- **Assignment**:
Reproduce the listing verbatim through the line with "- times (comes".

- **Dataset content**:
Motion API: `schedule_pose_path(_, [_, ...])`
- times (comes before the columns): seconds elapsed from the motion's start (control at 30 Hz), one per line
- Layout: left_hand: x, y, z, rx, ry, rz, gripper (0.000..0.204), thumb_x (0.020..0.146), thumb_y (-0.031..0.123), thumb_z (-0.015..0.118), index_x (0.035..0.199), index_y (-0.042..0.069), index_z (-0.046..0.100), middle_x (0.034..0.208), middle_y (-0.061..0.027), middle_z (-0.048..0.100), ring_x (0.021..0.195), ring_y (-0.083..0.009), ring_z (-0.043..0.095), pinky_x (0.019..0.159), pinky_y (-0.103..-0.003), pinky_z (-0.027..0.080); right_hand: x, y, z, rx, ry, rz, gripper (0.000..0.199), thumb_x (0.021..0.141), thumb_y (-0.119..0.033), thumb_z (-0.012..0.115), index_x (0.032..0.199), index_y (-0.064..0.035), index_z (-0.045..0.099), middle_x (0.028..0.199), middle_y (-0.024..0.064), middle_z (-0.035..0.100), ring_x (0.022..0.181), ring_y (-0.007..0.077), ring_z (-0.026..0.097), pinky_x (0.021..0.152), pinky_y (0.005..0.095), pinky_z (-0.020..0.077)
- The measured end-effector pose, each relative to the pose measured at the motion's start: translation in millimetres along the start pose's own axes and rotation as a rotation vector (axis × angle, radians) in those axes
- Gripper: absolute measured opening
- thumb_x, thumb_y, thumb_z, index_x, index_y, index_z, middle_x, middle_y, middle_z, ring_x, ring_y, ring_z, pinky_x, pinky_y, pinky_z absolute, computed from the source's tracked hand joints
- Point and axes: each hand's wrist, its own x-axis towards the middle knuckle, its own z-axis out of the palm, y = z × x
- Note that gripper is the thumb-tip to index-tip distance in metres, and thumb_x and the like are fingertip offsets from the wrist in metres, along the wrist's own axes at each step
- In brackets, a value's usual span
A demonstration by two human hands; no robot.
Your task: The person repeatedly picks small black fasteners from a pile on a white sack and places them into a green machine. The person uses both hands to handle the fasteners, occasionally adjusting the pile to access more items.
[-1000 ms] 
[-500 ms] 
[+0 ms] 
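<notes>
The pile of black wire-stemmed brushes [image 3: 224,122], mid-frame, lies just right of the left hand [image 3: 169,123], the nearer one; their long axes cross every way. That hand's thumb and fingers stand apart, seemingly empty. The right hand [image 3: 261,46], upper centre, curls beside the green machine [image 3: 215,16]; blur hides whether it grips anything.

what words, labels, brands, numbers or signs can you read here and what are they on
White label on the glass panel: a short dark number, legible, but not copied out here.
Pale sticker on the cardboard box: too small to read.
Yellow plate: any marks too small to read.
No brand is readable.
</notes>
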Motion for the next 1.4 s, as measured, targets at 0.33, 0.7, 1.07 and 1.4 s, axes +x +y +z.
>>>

- **Finished task**:
Motion API: `schedule_pose_path(_, [_, ...])`
- times (comes before the columns): seconds elapsed from the motion's start (control at 30 Hz), one per line

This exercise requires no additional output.